As far as I remember you can load these data just once. You an create an independent instance of mesh via LibNew but I’m not sure if the materials become independent copies too.

Yes I did. What it does is deletes the current video texture before adding a new one.

The intention is good, but it does not do that. It removes a reference to the texture that was stored at the module bge.logic.

It is not necessary. The storage gets overwritten some lines later (logic.video =…). There is no benefit in removing it first.
It is not even necessary to store the texture at that storage.

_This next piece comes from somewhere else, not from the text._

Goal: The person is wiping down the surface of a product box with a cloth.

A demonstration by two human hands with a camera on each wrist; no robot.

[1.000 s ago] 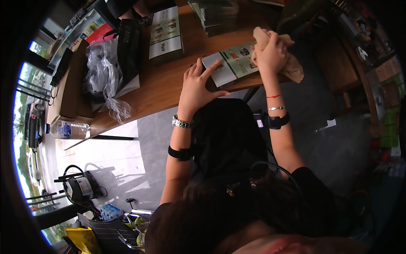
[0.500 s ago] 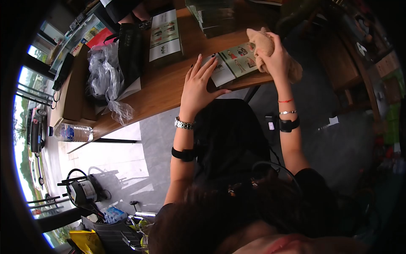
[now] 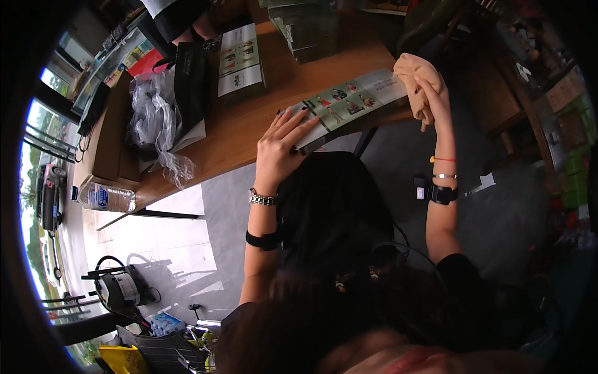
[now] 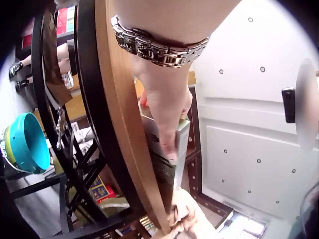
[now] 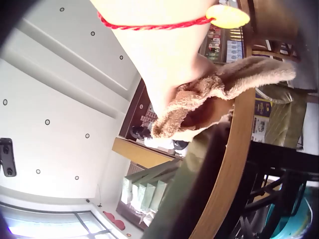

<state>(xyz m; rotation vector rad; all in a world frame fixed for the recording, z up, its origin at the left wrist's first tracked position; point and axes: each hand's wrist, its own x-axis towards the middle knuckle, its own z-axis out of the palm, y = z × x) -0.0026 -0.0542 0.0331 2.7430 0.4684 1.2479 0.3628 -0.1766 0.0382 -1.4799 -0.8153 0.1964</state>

It is used locally only. It is sufficient enough to keep the texture object in a variable (which will die after existing the code block).

The storage is necessary when you want to do something with the object at a later stage (usually at a later time). E.g. refreshing from video, refreshing from a camera … .

There is no explicit method to remove the texture. I guess the implementation relies on the implicit garbage collector.

This makes the above code not incorrect. It does more than necessary.

Only if you use the data mode on LibLoad, otherwise you’re only making a new instance. And though this could be a fine solution in other scenarios, duplicating all object data peer instant doesn’t seem a very approachable option when talking about something like a forest.

The UVs do so I assume the materials too, or at least you should be able to change the whole material instead of just the texture within. I have not testes it though.